• What is needed: Although the entries contain pictures, write out only their text, exactly as it stands.

Records from a data collection:

● ● ●

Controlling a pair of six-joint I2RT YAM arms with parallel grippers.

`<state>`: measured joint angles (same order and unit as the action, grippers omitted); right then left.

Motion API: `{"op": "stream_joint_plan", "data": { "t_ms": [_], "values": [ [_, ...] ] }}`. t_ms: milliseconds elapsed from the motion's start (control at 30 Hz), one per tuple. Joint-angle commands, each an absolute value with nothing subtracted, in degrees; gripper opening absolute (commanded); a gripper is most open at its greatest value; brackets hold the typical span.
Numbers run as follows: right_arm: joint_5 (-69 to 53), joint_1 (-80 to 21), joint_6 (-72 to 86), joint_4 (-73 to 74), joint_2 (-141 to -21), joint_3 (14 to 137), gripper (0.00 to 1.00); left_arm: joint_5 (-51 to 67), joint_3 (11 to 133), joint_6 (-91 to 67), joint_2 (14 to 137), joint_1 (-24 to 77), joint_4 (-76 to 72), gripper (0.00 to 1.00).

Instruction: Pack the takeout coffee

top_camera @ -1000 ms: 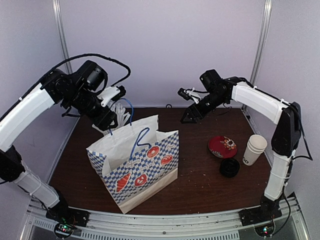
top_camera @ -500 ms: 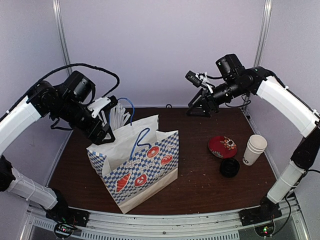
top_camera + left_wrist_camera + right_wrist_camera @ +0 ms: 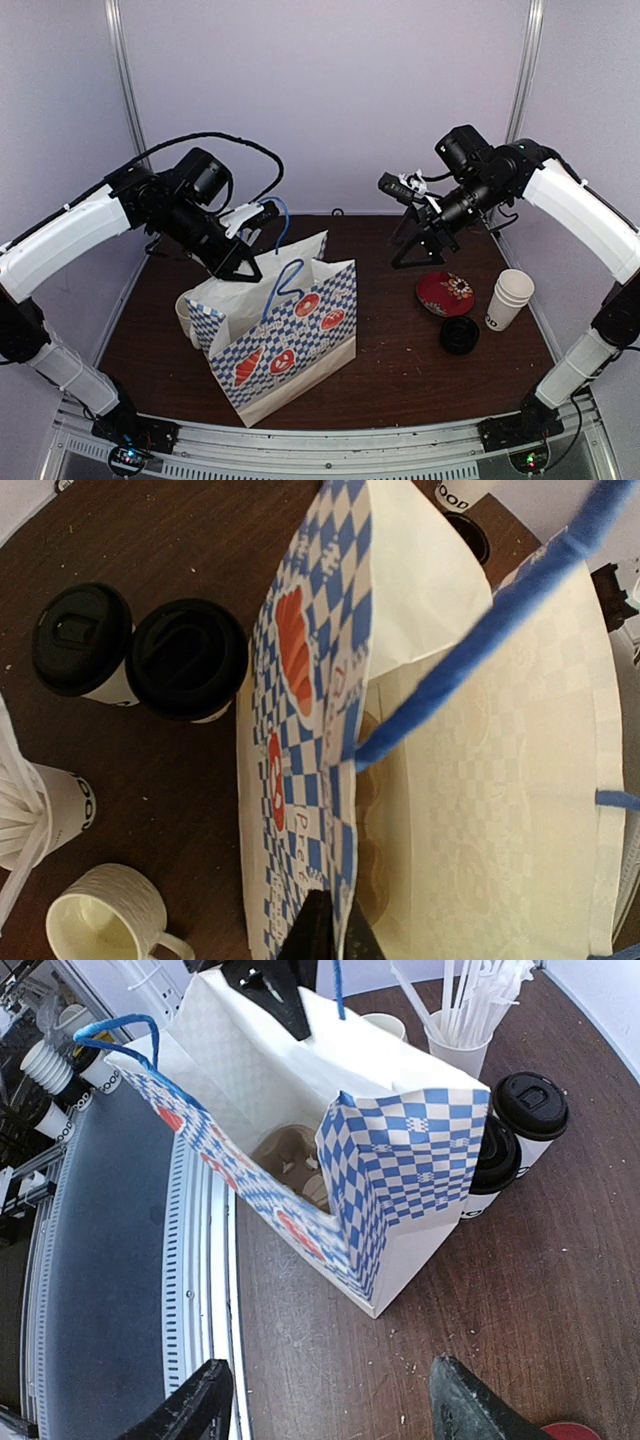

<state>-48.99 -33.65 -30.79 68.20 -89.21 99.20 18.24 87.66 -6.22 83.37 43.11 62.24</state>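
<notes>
Two takeout coffee cups point(image 3: 187, 660) with black lids stand side by side on the table against the outside of the blue-checked paper bag point(image 3: 290, 340); the right wrist view shows the cups point(image 3: 530, 1110) behind the bag point(image 3: 420, 1160). My left gripper point(image 3: 330, 905) is shut on the bag's rim, pinching the paper wall point(image 3: 300, 680) at the bag's back left corner point(image 3: 245, 268). A brown cardboard carrier point(image 3: 295, 1160) lies inside the bag. My right gripper point(image 3: 330, 1395) hangs open and empty above the table right of the bag point(image 3: 412, 248).
A white cup of straws point(image 3: 55, 800) and a cream mug point(image 3: 110, 925) stand beyond the coffees. On the right side of the table are a red plate point(image 3: 445, 293), a stack of white cups point(image 3: 510, 298) and a loose black lid point(image 3: 458, 335).
My left gripper opened wide, moved to the bag's back rim and shut on it; the bag mouth shifted slightly right. My right gripper came down and toward the bag, still open.
</notes>
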Motion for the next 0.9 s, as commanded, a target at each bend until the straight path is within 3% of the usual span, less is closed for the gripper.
{"op": "stream_joint_plan", "data": {
  "t_ms": [0,200,400,700,767,867],
  "values": [
    [-49.68,-35.36,-35.75,72.88,-87.20,98.45,0.71,23.73,90.55,-5.62,85.35,43.23,56.74,0.00],
    [-51.67,-34.27,-39.03,79.96,-86.51,103.17,0.71,32.25,94.69,-6.96,90.87,45.50,49.82,0.00],
    [-57.40,-24.90,-45.35,91.22,-87.32,110.60,0.71,37.80,103.65,-8.36,100.68,48.91,44.92,0.00],
    [-57.22,-12.30,-48.22,94.43,-84.57,112.93,0.72,32.00,129.09,-3.88,119.98,50.19,56.85,0.01],
    [-57.72,-11.73,-48.25,94.19,-83.86,111.91,0.73,30.47,132.39,-3.48,122.03,50.18,58.52,0.08],
    [-58.02,-11.52,-47.86,93.55,-83.50,110.93,0.73,28.24,133.77,-2.44,122.12,50.22,59.37,0.33]
  ]
}}
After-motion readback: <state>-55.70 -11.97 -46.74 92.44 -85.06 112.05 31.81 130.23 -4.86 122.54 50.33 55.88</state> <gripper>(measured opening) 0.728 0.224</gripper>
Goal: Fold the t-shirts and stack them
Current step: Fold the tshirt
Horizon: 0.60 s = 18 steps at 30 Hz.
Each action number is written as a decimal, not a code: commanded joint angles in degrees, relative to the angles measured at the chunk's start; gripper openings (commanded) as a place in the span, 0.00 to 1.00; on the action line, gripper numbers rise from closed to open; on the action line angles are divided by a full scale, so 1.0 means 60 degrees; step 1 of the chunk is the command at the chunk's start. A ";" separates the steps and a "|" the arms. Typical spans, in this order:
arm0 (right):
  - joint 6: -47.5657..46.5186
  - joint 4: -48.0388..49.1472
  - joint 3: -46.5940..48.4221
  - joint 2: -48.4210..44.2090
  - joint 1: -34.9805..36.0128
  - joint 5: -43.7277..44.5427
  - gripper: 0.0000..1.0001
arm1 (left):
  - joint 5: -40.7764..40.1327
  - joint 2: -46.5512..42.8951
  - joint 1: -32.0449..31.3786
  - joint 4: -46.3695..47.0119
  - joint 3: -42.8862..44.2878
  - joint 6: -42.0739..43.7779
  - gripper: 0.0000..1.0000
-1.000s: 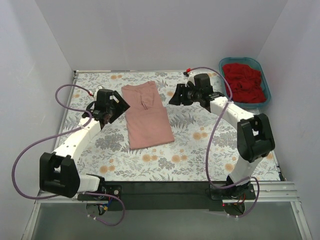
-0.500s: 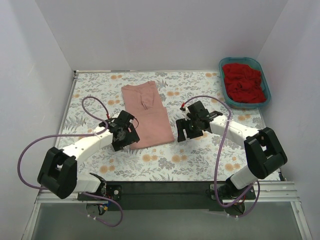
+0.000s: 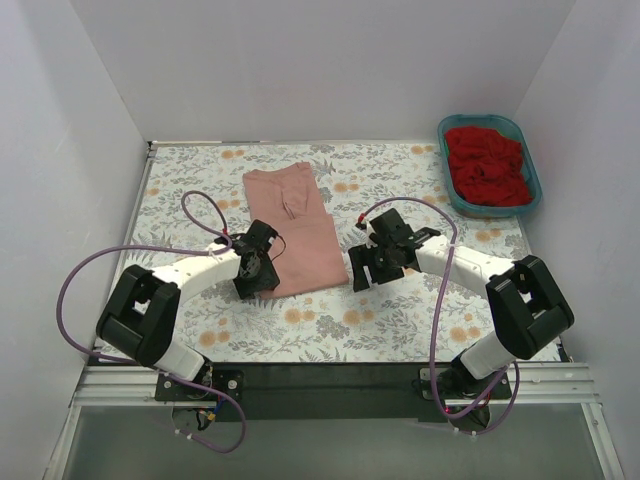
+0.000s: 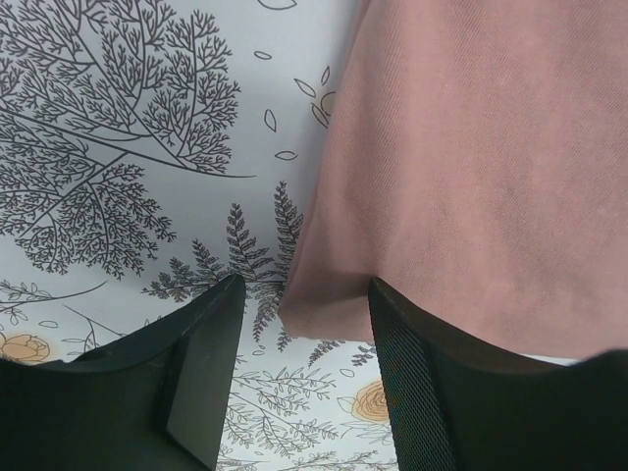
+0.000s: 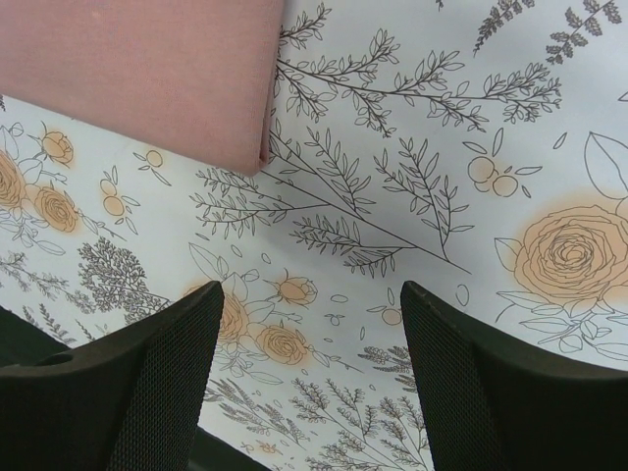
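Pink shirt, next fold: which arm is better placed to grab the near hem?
Left. The left claw is open and straddles the pink shirt at its near corner. The right claw is open over bare floral cloth, with the shirt's other corner outside its gap.

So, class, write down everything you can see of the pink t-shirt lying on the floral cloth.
The pink t-shirt is dusty salmon, a soft, finely woven cloth, folded into a long, narrow, flat panel with a small crease near its far end. It lies on the floral cloth, slightly slanted. The left gripper stands open astride its near left corner; whether the fingers touch it cannot be told. The right gripper is open just off the near right corner, apart from it.
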 commanded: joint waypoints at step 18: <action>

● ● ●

• Written response:
Controlling a pair of six-joint I2RT YAM arms with parallel grippers.

`<state>`: measured joint angles (same order and unit as the action, grippers omitted); right then left.

Motion API: `{"op": "stream_joint_plan", "data": { "t_ms": [_], "values": [ [_, ...] ] }}`. t_ms: milliseconds elapsed from the motion's start (control at 30 Hz), one per tuple. Joint-angle commands, each an absolute value with nothing subtracted, in degrees; gripper opening absolute (commanded); a gripper is most open at its greatest value; brackets hold the typical span.
Numbers run as follows: right_arm: joint_5 (-69 to 53), joint_1 (-80 to 21), joint_6 (-72 to 86), joint_4 (-73 to 74), joint_2 (-141 to -21), joint_3 (14 to 137), gripper (0.00 to 1.00); left_arm: joint_5 (-51 to 67), joint_3 (11 to 133), joint_6 (-91 to 67), joint_2 (14 to 137), joint_1 (-24 to 77), joint_4 (-76 to 72), gripper (0.00 to 1.00).

Instruction: Pack the takeout coffee

top_camera @ -1000 ms: 
top_camera @ -500 ms: 
top_camera + left_wrist_camera + right_wrist_camera @ +0 ms: 

<state>-48.99 -33.65 -30.79 68.20 -89.21 99.20 18.24 87.66 -6.22 83.37 43.11 62.24</state>
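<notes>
Two takeout coffee cups point(image 3: 187, 660) with black lids stand side by side on the table against the outside of the blue-checked paper bag point(image 3: 290, 340); the right wrist view shows the cups point(image 3: 530, 1110) behind the bag point(image 3: 420, 1160). My left gripper point(image 3: 330, 905) is shut on the bag's rim, pinching the paper wall point(image 3: 300, 680) at the bag's back left corner point(image 3: 245, 268). A brown cardboard carrier point(image 3: 295, 1160) lies inside the bag. My right gripper point(image 3: 330, 1395) hangs open and empty above the table right of the bag point(image 3: 412, 248).
A white cup of straws point(image 3: 55, 800) and a cream mug point(image 3: 110, 925) stand beyond the coffees. On the right side of the table are a red plate point(image 3: 445, 293), a stack of white cups point(image 3: 510, 298) and a loose black lid point(image 3: 458, 335).
My left gripper opened wide, moved to the bag's back rim and shut on it; the bag mouth shifted slightly right. My right gripper came down and toward the bag, still open.
</notes>
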Motion for the next 0.9 s, as commanded, a target at each bend until the straight path is within 3% of the usual span, less is closed for the gripper.
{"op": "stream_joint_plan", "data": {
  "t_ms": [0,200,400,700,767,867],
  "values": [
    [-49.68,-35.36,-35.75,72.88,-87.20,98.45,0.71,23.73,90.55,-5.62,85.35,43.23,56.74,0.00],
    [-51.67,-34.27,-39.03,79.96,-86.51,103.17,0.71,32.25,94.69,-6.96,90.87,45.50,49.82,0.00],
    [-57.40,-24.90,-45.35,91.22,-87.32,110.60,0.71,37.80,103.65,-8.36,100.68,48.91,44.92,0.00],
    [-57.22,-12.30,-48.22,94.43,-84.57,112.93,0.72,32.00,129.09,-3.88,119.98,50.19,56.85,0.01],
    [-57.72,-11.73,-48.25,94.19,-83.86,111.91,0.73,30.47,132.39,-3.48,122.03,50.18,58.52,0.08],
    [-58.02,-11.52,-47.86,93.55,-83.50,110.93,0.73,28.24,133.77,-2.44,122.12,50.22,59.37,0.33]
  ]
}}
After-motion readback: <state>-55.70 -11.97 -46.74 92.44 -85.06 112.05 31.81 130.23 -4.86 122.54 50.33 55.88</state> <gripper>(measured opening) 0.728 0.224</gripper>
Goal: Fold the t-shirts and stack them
Current step: Fold the tshirt
Horizon: 0.60 s = 18 steps at 30 Hz.
Each action number is written as a decimal, not a code: commanded joint angles in degrees, relative to the angles measured at the chunk's start; gripper openings (commanded) as a place in the span, 0.00 to 1.00; on the action line, gripper numbers rise from closed to open; on the action line angles are divided by a full scale, so 1.0 means 60 degrees; step 1 of the chunk is the command at the chunk's start. A ";" separates the steps and a "|" the arms. Typical spans, in this order:
arm0 (right):
  - joint 6: -47.5657..46.5186
  - joint 4: -48.0388..49.1472
  - joint 3: -46.5940..48.4221
  - joint 2: -48.4210..44.2090
  - joint 1: -34.9805..36.0128
  - joint 5: -43.7277..44.5427
  - gripper: 0.0000..1.0001
arm1 (left):
  - joint 5: -40.7764..40.1327
  - joint 2: -46.5512..42.8951
  - joint 1: -32.0449..31.3786
  - joint 4: -46.3695..47.0119
  - joint 3: -42.8862..44.2878
  - joint 6: -42.0739..43.7779
  - gripper: 0.0000..1.0000
-1.000s: 
-0.500s: 
+0.000s: 
+0.000s: 
+0.000s: 
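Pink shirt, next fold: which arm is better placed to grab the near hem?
Left. The left claw is open and straddles the pink shirt at its near corner. The right claw is open over bare floral cloth, with the shirt's other corner outside its gap.

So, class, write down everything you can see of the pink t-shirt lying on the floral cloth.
The pink t-shirt is dusty salmon, a soft, finely woven cloth, folded into a long, narrow, flat panel with a small crease near its far end. It lies on the floral cloth, slightly slanted. The left gripper stands open astride its near left corner; whether the fingers touch it cannot be told. The right gripper is open just off the near right corner, apart from it.
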 commanded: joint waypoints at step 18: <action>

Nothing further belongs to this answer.